TO DO. Would you give the number of lines in the entries that contain the word "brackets"? Nothing else is needed.

DATA FOR ANALYSIS.
------------------------------

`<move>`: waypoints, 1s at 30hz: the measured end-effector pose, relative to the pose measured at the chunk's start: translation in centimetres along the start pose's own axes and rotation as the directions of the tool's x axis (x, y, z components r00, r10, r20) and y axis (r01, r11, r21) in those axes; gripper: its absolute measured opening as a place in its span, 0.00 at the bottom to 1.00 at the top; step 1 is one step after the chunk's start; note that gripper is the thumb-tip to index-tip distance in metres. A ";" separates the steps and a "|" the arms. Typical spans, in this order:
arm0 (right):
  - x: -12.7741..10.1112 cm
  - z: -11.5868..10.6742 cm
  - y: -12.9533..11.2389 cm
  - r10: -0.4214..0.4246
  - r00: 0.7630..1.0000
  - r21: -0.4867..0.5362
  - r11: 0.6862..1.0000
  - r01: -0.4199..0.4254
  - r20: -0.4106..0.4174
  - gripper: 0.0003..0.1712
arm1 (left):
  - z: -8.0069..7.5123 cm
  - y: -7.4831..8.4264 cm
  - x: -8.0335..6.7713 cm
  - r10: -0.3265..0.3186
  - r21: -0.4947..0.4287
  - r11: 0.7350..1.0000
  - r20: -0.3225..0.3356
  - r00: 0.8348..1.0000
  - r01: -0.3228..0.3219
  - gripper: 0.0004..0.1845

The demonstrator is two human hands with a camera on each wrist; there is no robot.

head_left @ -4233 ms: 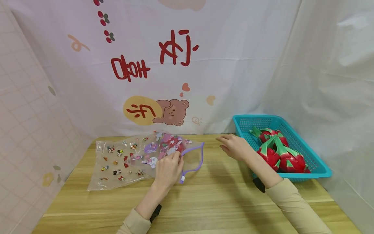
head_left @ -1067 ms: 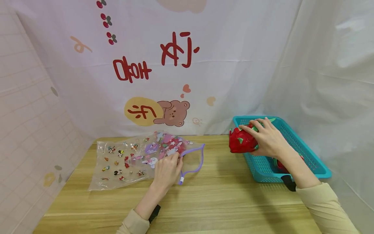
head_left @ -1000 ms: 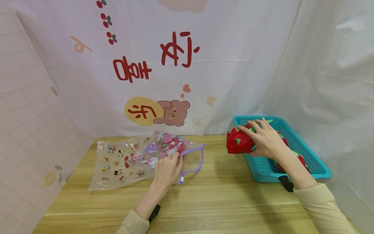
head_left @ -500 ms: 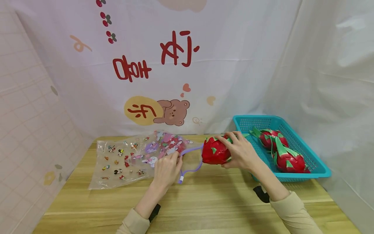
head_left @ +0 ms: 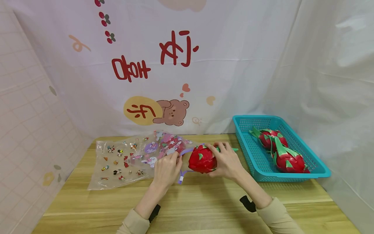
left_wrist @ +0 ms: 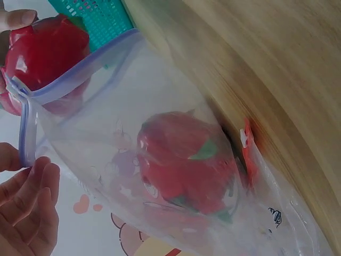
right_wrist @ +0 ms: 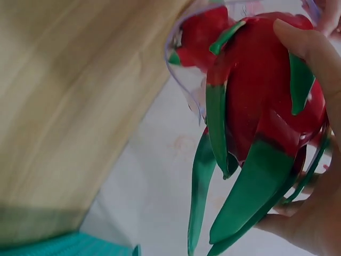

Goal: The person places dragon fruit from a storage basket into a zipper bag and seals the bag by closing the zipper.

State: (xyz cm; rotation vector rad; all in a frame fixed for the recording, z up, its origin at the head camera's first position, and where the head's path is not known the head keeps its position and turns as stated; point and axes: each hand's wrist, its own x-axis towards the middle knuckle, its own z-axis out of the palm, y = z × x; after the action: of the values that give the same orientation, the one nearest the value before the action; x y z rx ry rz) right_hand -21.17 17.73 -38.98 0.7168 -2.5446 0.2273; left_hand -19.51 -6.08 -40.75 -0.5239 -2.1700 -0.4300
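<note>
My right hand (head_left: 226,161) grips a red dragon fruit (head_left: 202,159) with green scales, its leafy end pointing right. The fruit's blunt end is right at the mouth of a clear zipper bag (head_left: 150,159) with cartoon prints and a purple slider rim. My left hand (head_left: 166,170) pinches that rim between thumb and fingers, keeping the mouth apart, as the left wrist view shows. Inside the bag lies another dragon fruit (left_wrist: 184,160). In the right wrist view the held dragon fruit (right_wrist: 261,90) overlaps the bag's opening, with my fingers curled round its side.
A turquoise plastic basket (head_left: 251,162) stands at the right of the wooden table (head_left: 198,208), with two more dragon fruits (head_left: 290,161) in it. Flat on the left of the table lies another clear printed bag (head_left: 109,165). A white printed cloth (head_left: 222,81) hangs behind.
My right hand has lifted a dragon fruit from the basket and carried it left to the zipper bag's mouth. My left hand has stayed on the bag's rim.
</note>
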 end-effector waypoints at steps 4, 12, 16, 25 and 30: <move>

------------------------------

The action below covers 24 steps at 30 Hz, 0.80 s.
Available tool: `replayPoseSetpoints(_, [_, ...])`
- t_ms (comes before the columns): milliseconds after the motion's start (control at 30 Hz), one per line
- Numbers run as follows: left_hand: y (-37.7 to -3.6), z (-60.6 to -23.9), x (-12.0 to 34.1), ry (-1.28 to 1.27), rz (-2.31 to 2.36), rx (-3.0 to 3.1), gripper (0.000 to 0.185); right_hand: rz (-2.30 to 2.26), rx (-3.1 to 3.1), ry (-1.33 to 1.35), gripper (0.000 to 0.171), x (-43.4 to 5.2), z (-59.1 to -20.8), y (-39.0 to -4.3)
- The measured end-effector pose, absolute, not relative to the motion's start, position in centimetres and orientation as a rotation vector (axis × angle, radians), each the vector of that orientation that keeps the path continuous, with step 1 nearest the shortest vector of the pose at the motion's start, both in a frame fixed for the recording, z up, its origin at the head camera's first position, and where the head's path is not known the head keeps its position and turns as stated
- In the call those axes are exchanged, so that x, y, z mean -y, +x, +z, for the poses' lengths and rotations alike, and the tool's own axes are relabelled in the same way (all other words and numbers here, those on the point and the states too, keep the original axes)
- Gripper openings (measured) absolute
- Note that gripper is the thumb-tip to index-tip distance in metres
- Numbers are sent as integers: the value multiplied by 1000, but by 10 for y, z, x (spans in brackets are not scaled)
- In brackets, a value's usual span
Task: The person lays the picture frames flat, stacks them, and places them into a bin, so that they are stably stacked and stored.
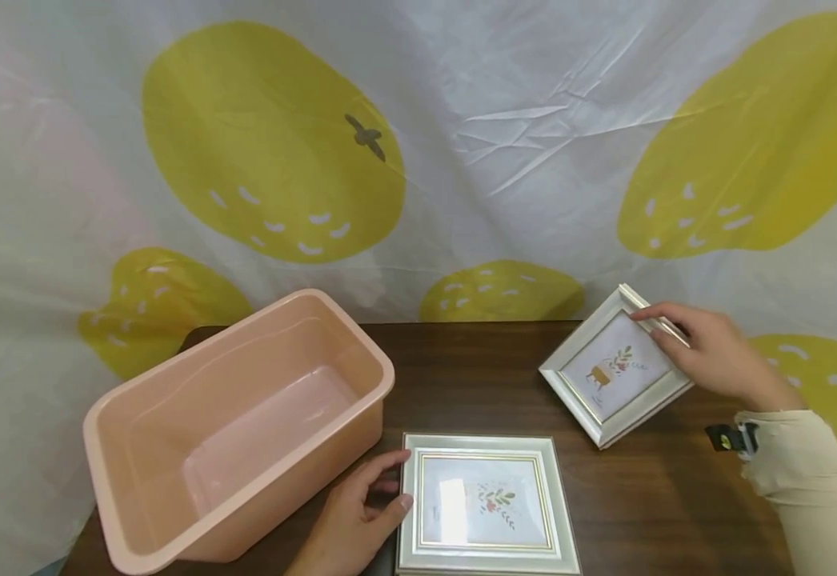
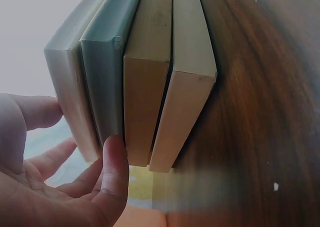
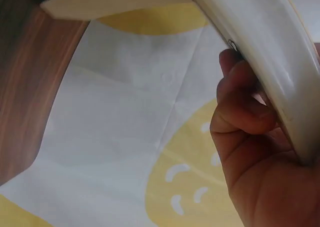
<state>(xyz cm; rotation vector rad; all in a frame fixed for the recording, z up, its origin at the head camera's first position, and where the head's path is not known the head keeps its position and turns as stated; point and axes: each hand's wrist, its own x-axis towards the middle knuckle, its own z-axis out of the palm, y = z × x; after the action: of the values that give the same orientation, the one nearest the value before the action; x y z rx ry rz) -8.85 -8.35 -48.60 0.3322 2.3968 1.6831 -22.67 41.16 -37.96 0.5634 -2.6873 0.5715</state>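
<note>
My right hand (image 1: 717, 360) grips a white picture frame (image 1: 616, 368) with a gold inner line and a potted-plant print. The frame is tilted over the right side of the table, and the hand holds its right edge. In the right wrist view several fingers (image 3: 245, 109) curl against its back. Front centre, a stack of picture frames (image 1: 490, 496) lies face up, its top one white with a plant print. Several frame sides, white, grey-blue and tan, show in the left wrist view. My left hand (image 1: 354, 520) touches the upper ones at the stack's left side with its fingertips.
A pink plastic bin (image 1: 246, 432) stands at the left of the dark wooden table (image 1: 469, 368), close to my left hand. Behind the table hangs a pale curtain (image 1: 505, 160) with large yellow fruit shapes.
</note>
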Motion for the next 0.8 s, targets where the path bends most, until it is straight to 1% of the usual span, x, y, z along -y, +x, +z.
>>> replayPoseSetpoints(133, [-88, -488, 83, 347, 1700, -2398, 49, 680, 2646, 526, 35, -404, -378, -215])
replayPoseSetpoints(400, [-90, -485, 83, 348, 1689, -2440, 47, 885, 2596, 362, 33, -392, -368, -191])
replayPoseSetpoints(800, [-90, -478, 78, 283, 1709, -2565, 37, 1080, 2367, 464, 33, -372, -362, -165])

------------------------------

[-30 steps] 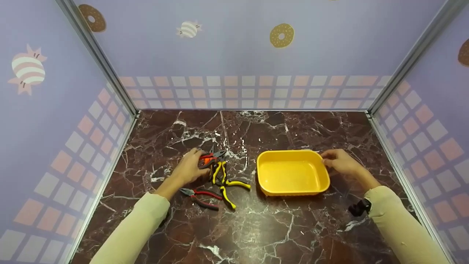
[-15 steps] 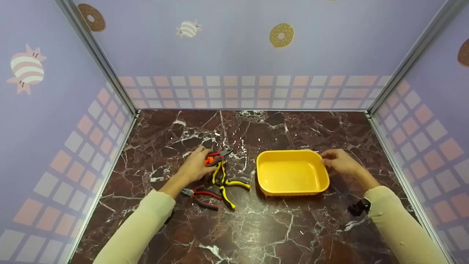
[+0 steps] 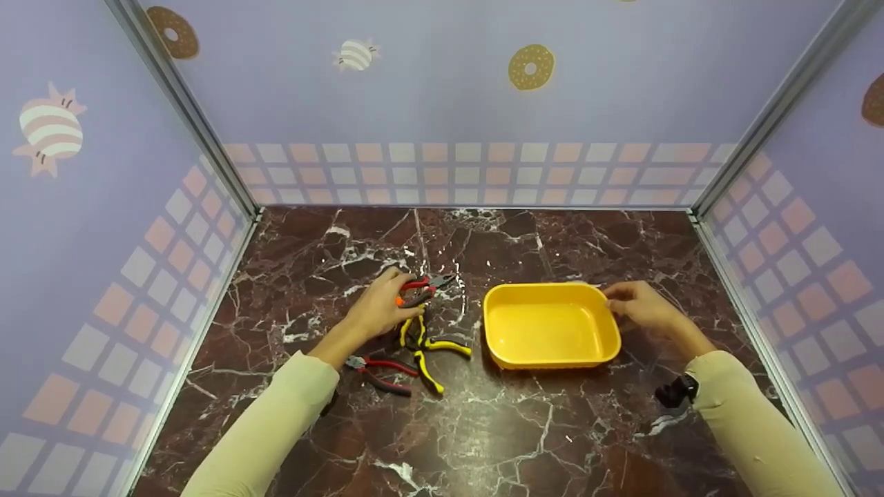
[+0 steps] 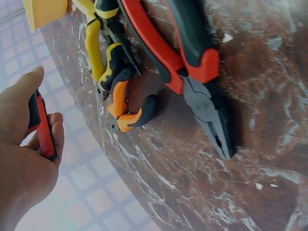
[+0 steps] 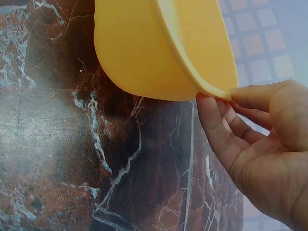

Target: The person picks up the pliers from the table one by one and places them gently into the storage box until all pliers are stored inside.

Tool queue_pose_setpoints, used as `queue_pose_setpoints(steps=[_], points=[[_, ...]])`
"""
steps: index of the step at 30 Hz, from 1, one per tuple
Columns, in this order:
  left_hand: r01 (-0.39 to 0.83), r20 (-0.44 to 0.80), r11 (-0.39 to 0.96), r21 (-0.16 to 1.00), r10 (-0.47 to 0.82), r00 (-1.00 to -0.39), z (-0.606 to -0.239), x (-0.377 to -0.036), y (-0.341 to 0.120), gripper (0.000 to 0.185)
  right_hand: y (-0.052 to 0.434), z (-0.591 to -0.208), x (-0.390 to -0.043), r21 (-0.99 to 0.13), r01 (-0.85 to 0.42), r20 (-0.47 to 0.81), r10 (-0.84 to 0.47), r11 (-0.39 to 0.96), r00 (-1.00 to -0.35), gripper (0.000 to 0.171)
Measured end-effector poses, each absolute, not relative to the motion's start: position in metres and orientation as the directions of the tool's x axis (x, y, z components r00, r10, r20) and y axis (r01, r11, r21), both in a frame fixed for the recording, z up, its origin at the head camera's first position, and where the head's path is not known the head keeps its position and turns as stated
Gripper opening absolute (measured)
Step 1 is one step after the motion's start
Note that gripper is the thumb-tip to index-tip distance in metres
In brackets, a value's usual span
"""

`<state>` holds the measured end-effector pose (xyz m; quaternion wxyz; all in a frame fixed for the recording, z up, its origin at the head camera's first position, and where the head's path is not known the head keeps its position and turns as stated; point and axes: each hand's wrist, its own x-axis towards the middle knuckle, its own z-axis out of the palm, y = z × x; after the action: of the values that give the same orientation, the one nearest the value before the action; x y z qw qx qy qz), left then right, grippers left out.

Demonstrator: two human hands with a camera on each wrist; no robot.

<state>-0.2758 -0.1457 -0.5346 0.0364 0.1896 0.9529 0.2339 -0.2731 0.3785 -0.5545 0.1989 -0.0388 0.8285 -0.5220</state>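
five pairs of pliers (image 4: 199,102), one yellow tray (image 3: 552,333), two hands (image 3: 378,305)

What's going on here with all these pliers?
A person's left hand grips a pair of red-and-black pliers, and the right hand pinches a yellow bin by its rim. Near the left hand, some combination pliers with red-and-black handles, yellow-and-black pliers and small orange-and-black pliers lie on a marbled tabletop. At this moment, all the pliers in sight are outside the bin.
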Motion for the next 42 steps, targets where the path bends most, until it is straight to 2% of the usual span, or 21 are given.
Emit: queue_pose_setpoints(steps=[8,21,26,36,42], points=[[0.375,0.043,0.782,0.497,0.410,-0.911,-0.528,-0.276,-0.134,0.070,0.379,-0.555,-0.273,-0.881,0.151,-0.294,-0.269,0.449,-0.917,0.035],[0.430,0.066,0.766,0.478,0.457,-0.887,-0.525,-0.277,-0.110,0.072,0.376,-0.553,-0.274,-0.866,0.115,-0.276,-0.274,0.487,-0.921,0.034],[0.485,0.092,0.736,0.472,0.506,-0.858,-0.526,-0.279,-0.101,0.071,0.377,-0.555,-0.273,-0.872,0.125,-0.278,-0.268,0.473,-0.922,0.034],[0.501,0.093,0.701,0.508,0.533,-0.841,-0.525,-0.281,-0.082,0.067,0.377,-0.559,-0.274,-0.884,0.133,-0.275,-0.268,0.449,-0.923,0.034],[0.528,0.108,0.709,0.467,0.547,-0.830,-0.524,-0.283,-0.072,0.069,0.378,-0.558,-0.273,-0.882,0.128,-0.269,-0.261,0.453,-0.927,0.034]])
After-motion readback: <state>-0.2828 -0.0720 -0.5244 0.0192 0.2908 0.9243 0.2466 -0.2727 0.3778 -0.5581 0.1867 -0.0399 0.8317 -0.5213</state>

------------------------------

EXERCISE SOLUTION. 3